1) Un passage argumentatif. Surprise : après avoir tout fait pour que le lecteur n’y croie pas, Rabelais argumente à présent pour qu’il y croie ! Stimulation du lecteur par des insolences (je ne m’en soucie pas), des questions pressantes (Ne dict pas Salomon.. ? Pourquoi ne le croyriez-vous ? Est-ce contre.. ? Diriez-vous qu’il ne l’eust peu fayre ?), des impératifs (Ha, pour grace, ne emburelucocquez jamais vos esprits…), des modalisateurs catégoriques (Je vous dicz que, pour cette seule cause, vous le debvez croyre… ; Car je vous diz que…).

⇒ Un dialogue avec le lecteur (dictez vous // je vous dicz), sommé de croire l’invraisemblable.

 

2) Une réflexion sur la naissance de Jésus ?

Le mot « nativité « (au lieu de « naissance «) est traditionnellement utilisé à l’occasion de Noël, et une croyance avait eu cours au Moyen-âge sur la conception de Jésus par l’oreille de la Vierge le jour de l’Annonciation : c’est en entendant le message de l’archange Gabriel qu’elle aurait conçu l’enfant-Jésus. Le missel contient les vers

Gaude, Virgo Mater Christi

Quae per aurem concepisti

(« Réjouis-toi, Vierge mère du Christ, qui par l’oreille a conçu « (source : R. de Gourmont, cité in Dictionnaire des Symboles, article « oreille « Seghers 1974). L’Eglise, ne désirant pas approfondir ce sujet scabreux, n’avait jamais condamné formellement cette croyance. Or, ayant conçu par l’oreille, pourquoi n’aurait-elle pas accouché par la même voie ?

⇒ Même Rabelais recule devant ce qui serait un blasphème scandaleux, rapprocher explicitement la naissance de Gargantua de celle de Jésus, mais le lecteur est implicitement invité à réfléchir à une autre impossibilité physique : la mise au monde de Jésus par une vierge. Invraisemblable, mais article de foi pour Rabelais !

 

2)  Une controverse sur l’expression foy est argument des choses de nulle apparence (Saint Paul).

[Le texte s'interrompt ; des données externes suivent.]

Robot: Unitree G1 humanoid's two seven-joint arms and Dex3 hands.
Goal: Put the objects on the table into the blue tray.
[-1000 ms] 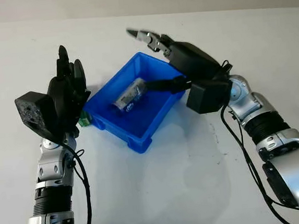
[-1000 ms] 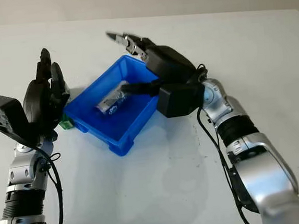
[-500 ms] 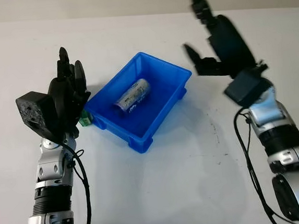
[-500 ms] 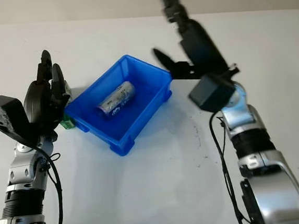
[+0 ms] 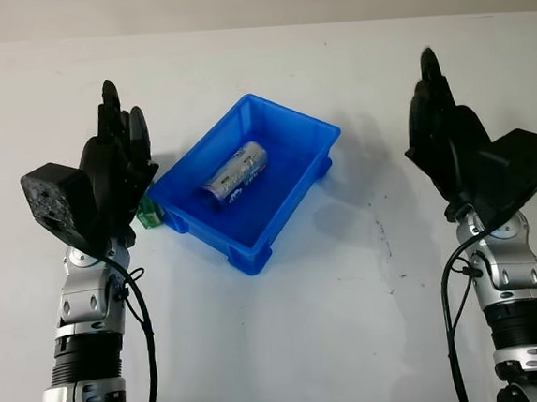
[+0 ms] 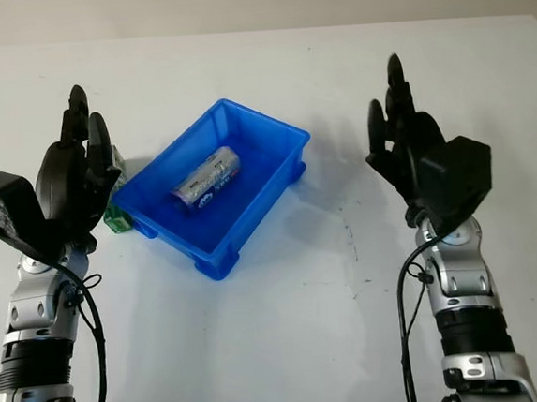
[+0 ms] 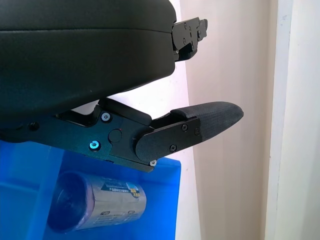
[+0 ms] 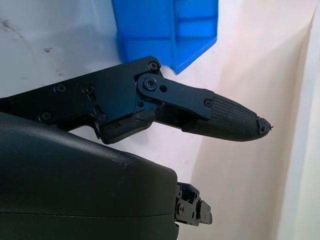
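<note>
the left hand (image 5: 115, 167) stood raised just left of the blue tray (image 5: 297, 184), fingers straight, held close together and empty. a small green object (image 5: 148, 214) sat on the table (image 5: 291, 349) against the tray's left corner, partly hidden behind that hand. a battery (image 5: 236, 171) lay inside the tray. the right hand (image 5: 446, 138) was up well right of it, fingers straight, empty. judging by this, the green piece was next: the left hand would need to lower and pinch it.

lab-like setup, bare white table (image 5: 291, 349), plain wall (image 7: 235, 60)
</note>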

a) La Sorbonne pense qu’il s’agit là d’une définition de la foi, et que celle-ci consiste donc à croire des choses invraisemblables (« de nulle apparence « de réalité).

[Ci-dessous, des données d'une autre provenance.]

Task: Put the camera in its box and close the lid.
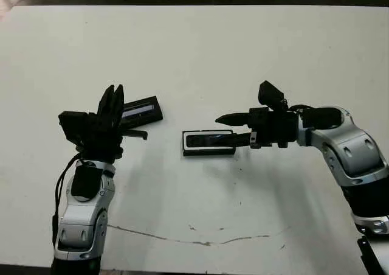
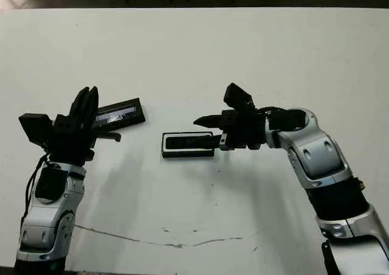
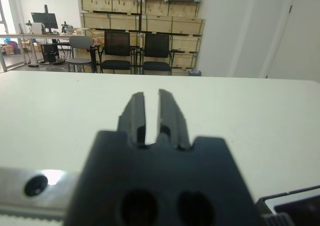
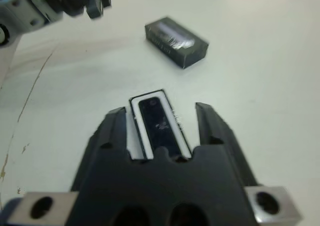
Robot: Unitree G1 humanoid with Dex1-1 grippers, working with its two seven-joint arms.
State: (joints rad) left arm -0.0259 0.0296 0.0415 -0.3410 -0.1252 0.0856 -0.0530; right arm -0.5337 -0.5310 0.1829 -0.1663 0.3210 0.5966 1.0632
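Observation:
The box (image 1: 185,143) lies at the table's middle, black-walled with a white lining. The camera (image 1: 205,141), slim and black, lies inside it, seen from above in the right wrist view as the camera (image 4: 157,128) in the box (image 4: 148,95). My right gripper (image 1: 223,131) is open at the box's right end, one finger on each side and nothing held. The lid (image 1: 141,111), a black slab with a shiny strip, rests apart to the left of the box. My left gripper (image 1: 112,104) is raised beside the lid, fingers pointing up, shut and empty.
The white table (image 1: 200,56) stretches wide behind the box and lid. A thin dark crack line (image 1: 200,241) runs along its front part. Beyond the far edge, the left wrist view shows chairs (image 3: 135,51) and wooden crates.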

⇒ Absence d’esprit critique, qui fait du croyant un simple naïf, prêt à croire n’importe quoi (citations ironiques des « Ecritures «, confondues à dessein avec ce qu’il trouve par écrit ).

b) Erasme pense qu’il ne s’agit là que d’une analyse des pouvoirs de la foi, qui nous permet de croire en des choses qui ne se voient pas, qui n’apparaissent pas (« de nulle apparence «). Erasme insinue que cette erreur d’interprétation provient de l’ignorance du grec par les théologiens de la Sorbonne ! (source : G. Milhe-Poutingon, Gargantua, coll. « L’œuvre au clair «, Bordas, 2004)

⇒ Moquerie contre la Sorbonne, et élans de confiance en Dieu, jusqu’à la fin du passage.

 

Conclusion

Une réflexion sur la foi, qui ne doit pas être machinale mais consciente, motivée, raisonnée. Le but de Rabelais n’est pas, bien sûr, de nous faire croire en la naissance burlesque de Gargantua, mais de nous faire prendre conscience des pouvoirs de la foi religieuse qui fait admettre au croyant une autre « nativité « aussi peu « naturelle «. Le moine Rabelais fait ainsi réfléchir son lecteur sur la différence entre foi et crédulité.

Trop polémique envers la Sorbonne, le passage (depuis Ne dict pas Salomon… jusqu’à foy est argument des choses de nulle apparence) sera supprimé dès 1537.